We discuss thrust measurements of Dielectric Barrier Discharge (DBD) plasma actuators devices used for aerodynamic active flow control. After a review of our experience with conventional thrust measurement and significant non-repeatability of the results, we devised a suspended actuator test setup, and now present a methodology of thrust measurements with decreased uncertainty. The methodology consists of frequency scans at constant voltages. The procedure consists of increasing the frequency in a step-wise fashion from several Hz to the maximum frequency of several kHz, followed by frequency decrease back down to the start frequency of several Hz. This sequence is performed first at the highest voltage of interest, then repeated at lower voltages. The data in the descending frequency direction is more consistent and selected for reporting. Sample results show strong dependence of thrust on humidity which also affects the consistency and fluctuations of the measurements. We also observed negative values of thrust or "anti-thrust", at low frequencies between 4 Hz and up to 64 Hz.
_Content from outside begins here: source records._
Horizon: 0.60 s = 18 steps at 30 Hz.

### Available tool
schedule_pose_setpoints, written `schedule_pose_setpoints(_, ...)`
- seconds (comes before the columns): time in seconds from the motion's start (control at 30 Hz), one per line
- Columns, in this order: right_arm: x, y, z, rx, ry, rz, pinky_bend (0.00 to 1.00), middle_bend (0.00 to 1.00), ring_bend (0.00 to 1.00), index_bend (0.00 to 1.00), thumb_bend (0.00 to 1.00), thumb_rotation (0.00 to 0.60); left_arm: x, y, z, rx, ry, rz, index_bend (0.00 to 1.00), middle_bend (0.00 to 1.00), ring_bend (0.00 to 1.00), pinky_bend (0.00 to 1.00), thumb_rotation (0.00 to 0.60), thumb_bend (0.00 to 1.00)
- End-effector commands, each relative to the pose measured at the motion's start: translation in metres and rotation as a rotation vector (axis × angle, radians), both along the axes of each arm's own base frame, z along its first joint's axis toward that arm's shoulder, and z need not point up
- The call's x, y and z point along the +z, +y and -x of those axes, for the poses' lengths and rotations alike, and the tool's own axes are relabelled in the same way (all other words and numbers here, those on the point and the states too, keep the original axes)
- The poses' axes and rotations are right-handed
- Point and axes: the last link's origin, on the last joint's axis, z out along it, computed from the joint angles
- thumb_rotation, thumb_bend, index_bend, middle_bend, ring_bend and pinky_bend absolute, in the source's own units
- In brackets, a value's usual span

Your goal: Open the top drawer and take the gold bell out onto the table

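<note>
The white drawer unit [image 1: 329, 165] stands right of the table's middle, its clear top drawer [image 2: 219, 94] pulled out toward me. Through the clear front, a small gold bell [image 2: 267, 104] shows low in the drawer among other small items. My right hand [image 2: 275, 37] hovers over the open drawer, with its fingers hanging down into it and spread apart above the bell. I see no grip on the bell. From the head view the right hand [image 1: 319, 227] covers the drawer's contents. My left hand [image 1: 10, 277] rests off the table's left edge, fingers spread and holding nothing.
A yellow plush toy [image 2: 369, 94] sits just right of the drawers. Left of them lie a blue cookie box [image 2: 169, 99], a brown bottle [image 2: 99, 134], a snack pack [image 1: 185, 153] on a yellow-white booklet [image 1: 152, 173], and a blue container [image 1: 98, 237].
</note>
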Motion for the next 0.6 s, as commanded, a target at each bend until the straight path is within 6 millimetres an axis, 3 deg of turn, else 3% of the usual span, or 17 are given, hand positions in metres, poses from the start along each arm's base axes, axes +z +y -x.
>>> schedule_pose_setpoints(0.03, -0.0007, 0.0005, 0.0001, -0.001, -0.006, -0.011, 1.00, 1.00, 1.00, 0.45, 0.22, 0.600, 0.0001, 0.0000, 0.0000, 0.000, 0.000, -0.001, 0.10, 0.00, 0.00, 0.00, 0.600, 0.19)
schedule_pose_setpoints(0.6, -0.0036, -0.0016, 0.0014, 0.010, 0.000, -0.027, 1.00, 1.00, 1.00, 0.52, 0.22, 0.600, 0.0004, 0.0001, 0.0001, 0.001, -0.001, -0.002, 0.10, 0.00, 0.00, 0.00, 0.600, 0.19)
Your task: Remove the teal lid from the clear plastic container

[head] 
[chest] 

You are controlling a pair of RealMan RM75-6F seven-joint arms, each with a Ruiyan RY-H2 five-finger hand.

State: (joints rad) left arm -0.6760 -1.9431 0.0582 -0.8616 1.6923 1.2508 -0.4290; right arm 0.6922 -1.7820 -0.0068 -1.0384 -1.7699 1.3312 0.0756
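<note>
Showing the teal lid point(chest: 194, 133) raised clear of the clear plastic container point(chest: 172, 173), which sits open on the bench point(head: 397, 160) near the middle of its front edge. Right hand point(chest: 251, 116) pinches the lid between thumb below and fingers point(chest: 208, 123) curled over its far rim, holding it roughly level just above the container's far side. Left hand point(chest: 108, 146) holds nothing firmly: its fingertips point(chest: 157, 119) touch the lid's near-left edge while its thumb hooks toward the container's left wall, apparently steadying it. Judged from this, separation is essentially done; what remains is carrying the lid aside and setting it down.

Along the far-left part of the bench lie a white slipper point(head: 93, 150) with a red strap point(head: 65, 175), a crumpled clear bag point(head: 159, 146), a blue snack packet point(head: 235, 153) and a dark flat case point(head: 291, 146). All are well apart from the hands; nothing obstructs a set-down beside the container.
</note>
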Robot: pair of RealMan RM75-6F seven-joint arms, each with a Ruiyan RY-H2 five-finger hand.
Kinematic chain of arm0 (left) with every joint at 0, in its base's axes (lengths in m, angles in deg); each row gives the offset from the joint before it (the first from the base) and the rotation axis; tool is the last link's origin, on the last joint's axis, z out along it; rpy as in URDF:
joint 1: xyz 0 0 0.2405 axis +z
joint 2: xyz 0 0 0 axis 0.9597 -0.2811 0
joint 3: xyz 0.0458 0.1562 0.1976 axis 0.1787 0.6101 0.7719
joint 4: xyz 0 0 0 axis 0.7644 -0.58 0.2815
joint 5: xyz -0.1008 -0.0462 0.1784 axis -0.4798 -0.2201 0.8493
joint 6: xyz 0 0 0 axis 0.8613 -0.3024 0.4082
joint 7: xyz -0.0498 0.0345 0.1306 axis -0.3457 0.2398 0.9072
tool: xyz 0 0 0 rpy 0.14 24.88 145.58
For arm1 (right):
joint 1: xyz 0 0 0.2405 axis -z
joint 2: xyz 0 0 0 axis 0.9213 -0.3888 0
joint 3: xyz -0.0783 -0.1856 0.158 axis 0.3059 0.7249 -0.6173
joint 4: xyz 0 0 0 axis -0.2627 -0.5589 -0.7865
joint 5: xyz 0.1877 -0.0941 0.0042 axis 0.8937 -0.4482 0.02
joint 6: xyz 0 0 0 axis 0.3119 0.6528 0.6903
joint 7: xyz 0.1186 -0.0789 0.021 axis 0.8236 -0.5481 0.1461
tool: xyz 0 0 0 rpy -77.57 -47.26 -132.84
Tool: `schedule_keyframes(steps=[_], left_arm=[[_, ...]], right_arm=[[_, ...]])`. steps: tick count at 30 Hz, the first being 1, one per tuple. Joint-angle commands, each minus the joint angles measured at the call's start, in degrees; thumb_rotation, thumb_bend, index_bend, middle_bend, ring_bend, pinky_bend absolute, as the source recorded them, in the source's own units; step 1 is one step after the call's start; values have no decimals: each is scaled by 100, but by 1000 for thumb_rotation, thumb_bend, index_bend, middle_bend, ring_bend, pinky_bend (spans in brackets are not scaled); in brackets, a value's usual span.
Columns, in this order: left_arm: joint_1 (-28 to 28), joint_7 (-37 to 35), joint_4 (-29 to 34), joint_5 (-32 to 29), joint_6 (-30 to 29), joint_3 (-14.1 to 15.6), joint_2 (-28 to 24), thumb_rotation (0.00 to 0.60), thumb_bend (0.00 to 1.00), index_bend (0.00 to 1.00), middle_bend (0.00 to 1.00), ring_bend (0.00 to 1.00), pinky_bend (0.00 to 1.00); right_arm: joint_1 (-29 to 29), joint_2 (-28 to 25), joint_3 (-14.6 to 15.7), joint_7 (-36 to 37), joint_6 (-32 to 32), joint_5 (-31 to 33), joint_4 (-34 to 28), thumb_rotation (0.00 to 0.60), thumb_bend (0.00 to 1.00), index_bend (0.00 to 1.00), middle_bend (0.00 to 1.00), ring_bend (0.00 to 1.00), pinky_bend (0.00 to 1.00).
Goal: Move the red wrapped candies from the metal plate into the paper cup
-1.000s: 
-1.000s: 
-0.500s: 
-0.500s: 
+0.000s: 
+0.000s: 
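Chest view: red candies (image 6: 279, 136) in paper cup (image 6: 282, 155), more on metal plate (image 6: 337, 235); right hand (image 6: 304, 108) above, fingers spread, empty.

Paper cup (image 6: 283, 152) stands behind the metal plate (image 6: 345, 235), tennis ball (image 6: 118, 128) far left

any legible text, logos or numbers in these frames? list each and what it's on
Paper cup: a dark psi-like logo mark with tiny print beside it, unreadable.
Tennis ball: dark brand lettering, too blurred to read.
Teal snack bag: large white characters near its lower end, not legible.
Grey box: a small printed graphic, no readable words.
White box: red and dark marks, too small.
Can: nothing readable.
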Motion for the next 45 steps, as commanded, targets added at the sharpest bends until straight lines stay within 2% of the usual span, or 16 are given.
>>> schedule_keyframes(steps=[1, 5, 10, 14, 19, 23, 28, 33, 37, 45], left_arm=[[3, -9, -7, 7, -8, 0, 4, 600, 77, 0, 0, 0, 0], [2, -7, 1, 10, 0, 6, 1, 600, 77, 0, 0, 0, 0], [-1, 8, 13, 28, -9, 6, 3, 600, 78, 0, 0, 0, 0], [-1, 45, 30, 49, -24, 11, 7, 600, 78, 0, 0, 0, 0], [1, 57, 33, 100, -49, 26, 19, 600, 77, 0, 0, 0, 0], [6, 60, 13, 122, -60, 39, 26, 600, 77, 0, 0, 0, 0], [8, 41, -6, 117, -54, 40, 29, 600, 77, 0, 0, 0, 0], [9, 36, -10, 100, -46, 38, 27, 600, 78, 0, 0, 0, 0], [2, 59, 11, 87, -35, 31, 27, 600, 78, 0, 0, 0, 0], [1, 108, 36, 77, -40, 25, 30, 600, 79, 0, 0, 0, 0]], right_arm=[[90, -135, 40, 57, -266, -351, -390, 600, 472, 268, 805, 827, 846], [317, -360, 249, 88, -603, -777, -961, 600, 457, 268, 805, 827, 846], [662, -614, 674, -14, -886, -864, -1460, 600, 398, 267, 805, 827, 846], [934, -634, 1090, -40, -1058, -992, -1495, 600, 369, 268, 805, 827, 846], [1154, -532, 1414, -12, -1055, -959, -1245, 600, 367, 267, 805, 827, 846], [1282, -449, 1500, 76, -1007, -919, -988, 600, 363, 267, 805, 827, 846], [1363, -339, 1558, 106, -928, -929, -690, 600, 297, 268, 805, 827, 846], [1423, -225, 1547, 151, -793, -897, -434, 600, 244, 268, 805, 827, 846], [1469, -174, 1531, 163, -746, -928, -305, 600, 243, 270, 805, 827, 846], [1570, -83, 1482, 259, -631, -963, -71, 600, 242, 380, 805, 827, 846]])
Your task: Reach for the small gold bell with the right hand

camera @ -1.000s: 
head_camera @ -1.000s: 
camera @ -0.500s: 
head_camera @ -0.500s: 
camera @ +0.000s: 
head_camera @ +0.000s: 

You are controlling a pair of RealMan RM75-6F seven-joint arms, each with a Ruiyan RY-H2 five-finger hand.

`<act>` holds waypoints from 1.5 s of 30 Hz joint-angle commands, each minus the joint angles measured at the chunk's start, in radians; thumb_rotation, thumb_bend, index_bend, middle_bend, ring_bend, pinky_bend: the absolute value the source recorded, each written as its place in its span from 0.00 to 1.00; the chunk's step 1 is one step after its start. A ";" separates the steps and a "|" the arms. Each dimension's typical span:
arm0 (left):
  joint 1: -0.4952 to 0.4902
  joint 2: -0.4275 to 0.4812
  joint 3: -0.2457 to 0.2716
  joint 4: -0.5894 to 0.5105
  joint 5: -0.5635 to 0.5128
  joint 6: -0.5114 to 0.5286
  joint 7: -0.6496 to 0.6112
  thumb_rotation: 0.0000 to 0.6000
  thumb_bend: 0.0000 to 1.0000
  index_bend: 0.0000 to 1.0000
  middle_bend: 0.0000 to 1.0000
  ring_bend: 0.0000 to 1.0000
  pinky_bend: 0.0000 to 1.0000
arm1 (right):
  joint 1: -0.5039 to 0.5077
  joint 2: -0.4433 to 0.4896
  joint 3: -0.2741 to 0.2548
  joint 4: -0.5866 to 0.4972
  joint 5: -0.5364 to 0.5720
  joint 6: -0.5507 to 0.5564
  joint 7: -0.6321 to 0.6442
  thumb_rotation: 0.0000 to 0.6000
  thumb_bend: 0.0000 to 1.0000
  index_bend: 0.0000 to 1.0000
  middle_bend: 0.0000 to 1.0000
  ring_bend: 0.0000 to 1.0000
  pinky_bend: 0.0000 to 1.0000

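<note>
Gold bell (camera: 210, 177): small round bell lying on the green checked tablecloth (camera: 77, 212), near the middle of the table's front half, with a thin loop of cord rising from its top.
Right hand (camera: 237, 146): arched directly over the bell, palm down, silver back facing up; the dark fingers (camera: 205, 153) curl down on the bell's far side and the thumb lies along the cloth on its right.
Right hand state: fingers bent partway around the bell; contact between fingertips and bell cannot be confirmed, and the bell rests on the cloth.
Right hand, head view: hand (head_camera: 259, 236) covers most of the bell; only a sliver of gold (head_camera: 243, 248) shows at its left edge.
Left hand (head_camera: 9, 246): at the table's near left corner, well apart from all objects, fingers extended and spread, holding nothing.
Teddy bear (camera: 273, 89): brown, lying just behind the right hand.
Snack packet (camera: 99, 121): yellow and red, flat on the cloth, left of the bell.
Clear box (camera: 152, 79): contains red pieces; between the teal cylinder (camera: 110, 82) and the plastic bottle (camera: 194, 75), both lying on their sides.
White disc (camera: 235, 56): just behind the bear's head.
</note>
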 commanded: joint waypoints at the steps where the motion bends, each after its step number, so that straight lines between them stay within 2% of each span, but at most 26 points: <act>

The anti-thrust is proportional to the mean-squared voltage and is frequency independent. Departures from the parabolic anti-thrust curve are correlated with appearance of visible plasma discharges. We propose the anti-thrust hypothesis. It states that the measured thrust is a sum of plasma thrust and anti-thrust, and assumes that the anti-thrust exists at all frequencies and voltages. The anti-thrust depends on actuator geometry and materials and on the test installation. It enables the separation of the plasma thrust from the measured total thrust. This approach enables more meaningful comparisons between actuators at different installations and laboratories. The dependence on test installation was validated by surrounding the actuator with a large diameter, grounded, metal sleeve.